Duyan kim? Ben mi fazla duyuyorum? Palabıyık ısırınca kulağımı sağır oldum sanmıştım. Kulağım değil, karalar kaplamış gönlüm duyuyor o sesleri. Ne çare? Gitmiyor beynimden. Döndürme o kaşığı beyim!
Batıyor ciğerime o ufacık çay kaşığı.Yapma! Sen de mi köşeye çekeceksin beni? Senin de ellerin kıllı. Senin de ellerin katran karası. Koğuşta araba mı tamir edersin ağam? Git yıka ellerini! Temiz, mis iç çayını. Beni rahat bırak!
Tek oda, tek sofa o ev. Geldiğimin ilk gecesi. Yere serilmiş bir yatak. Sıkışıp büzülmüşüm. Palabıyık ve üç çocuğu ile aynı yer yatağında. Dört duvar arasına kurulmuş bir gece yarısı sofrası. Teyzemin elleri nasır. Teyzemin gözü ölü balık. Palabıyık eniştenin elleri kara. Bıyıkları pis. Oruç tutacak o. Temizleyecek her bir şeyini imanıyla. O yüzden bir lokmanın ardına öbürünü sokuyor derin dehliz boğazına. Yarına tok çıksın Palabıyık. Oruç tutsun da nefsi rahata ersin.
İmam bağırdıkça bağırıyor. Çay kaşığı susuyor. Son yudumun olmasın ağam bak! Sonra, sonrası çok karanlık.
Uçkurunu bağla, uykuya yat ağam. Bak kaç kişiyiz bu koğuşta. Ne işin olur benimle!
Dokuz boğazdık biz. Nasıl yetişsin anamgil? Beni ve küçüğümü gönderiveriyor babam. Bir yudum çorba bir kaşık azalsın diye. Ben teyzemin acıyla dolu yok evine abimse bilmem ki nereye? Anam ağlıyor. ‘’N’yapar bu sabiler orda burada, nasıl kıyarsın kendi evlatlarına’’
Babamın kaşları hep çatık. Kocaman elleri hep temiz.
’’Yetemeyiz biz bunlara. Varsınlar böyük şehre. Yol bulsunlar kendilerine gari’’
Ben yol bulamadım. Palabıyık yol yaptı beni kendine.
‘’On bir anahtarı ver oradan, ışığı doğru dürüst tut. On beş anahtar nerde? Vidalar sıkışmamış. Senden çırak olmaz!’’

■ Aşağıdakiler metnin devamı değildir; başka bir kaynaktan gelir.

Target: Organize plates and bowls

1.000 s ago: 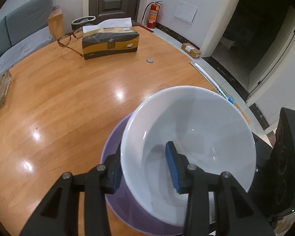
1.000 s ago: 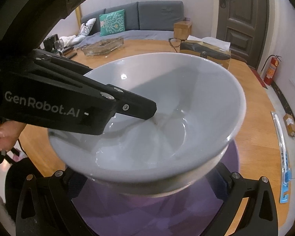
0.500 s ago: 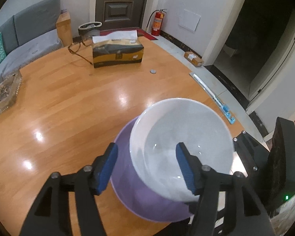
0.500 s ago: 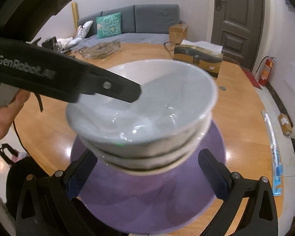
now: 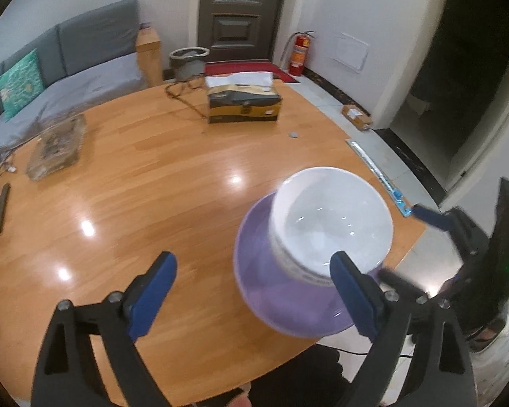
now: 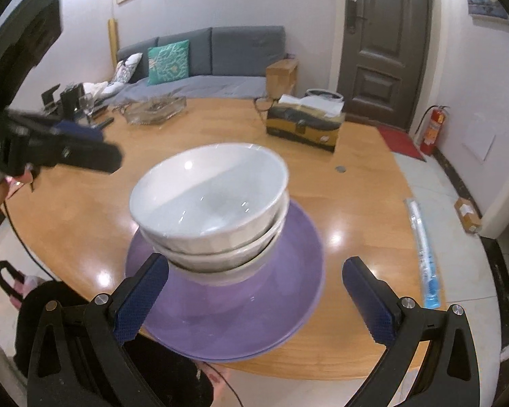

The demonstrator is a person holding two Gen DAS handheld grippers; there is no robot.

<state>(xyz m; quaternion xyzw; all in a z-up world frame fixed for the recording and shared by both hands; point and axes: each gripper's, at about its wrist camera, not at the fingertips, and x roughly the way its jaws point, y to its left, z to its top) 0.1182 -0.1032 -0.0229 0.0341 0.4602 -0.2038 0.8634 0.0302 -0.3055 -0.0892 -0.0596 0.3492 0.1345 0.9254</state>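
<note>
A stack of white bowls [image 6: 210, 203] stands nested on a purple plate [image 6: 254, 298] near the front edge of the round wooden table [image 5: 152, 186]. The stack [image 5: 332, 220] and the plate [image 5: 275, 281] also show in the left wrist view. My left gripper [image 5: 254, 291] is open and empty, pulled back above the table to the left of the stack. It shows at the left of the right wrist view [image 6: 85, 152]. My right gripper [image 6: 254, 291] is open and empty, its fingers either side of the plate's near edge, apart from it.
A tissue box [image 5: 244, 101] and glasses [image 5: 183, 84] lie at the far side of the table, with a coin [image 5: 291, 134]. A glass tray [image 5: 57, 146] sits at the far left. A sofa [image 6: 203, 64] and door [image 6: 387, 44] are behind.
My left gripper let go of the top bowl's rim, opened wide and drew back up and to the left. The bowl now rests on the stack. My right gripper drew back from the plate.
</note>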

Gündüzleri yanık benzin kokan tamirhanede, geceleri teyzemin ağrıyan dizlerinin kendine yer bulamadığı o kulübede yarım uykulara yattım. Her yattığım uykuda o çay karıştırma sesi. İlk geldiğim bin aydan daha kıymetli o ayda rahat etmiştim. Ondan sonra yer yatağında Palabıyık’ın kocaman kıllı elleri bacaklarımdaki ağırlığı. Azıcık ses çıkarmaya kalksam kulağımda çürük dişlerinin izi, bazen kalabalık karanlıkta, bazen yarı ışıklı tamirhane kenefinde.
O kirli çay bardağını eline almasaydı, çay kaşığını şıngırdatmasaydı, o şıngırtı asırlar boyu sürmeseydi, olmayacaktı hiçbir şey.

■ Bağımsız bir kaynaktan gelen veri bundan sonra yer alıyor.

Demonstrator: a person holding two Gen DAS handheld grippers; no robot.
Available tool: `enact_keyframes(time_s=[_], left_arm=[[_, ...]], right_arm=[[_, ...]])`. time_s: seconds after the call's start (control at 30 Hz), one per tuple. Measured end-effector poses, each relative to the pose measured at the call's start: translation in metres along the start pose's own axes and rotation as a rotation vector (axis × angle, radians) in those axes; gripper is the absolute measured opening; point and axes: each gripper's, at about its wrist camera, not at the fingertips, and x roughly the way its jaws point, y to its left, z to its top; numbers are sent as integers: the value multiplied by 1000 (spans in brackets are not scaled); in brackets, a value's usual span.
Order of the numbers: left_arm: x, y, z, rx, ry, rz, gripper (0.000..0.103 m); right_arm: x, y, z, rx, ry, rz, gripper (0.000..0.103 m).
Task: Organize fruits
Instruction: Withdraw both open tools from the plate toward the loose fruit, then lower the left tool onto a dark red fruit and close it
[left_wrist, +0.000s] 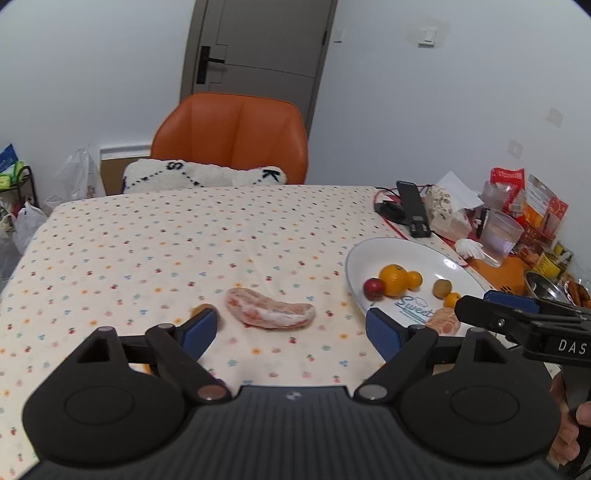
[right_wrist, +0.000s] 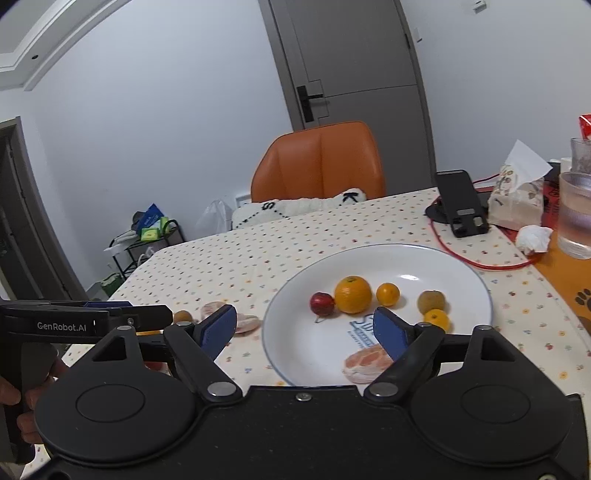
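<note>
Far left on the tablecloth (left_wrist: 147, 236), a small brownish-orange fruit (left_wrist: 202, 307) sits half hidden behind the L finger pad of the left gripper (left_wrist: 291, 328), w/ the peeled pomelo segment (left_wrist: 269, 308) just beside it to the right, lying flat & curved. L fingers are spread wide, holding nothing, segment roughly between them but further out. Judging from that, next step is prob. picking the segment up: come in low, centre fingers across its narrow width not its length, squeeze gently since the flesh looks soft & would likely tear. Further right is the white plate (left_wrist: 391, 251) w/ a red fruit (left_wrist: 373, 288), large orange (left_wrist: 393, 280), small orange (left_wrist: 413, 279), kiwi (left_wrist: 442, 287), another small orange (left_wrist: 452, 300) & a second pomelo piece (left_wrist: 445, 320) near the front rim. The right gripper (right_wrist: 306, 326) hovers over the plate's near edge, fingers also spread & empty. Cloth is cream w/ tiny fruit print, slightly rumpled. Beyond the table: orange chair (left_wrist: 231, 136), grey door (left_wrist: 258, 48), white walls; clutter of glass, tissue pack & phone stand at far right.
</note>
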Motion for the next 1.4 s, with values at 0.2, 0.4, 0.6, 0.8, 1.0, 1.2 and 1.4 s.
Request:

Gri renkli bir sabahtı. Yağamıyordu gün, aynı ben gibi.
‘’Çek arabayı içeri, dedi diğer çırağa.’’ ‘’Sonra da git çarşıdan şu kâğıtta yazılanları al.’’
Arabayı kızağa çekti çocuk. Demir kapıyı olanca gücüyle çıktı. Ben yeni çay demlemiştim. Getirip koydum önüne. Kaputu açmadan yağlı bedenini yasladı arabaya. Yine karıştırmaya başladı şıngırtılar Ani bir hareketle öne doğru eğildi Palabıyık. Arkamdaki panoda on dört, on beş anahtar. Benim kolumun erişebildiği o işe yaramadığını sandığım küçük alet.
Küçük tamirhanede araba çukurunda yatan o büyük adam. Ensesinde bir öbek kan.
Elimde acının pençesindeki büyük işler beceren o küçük pense!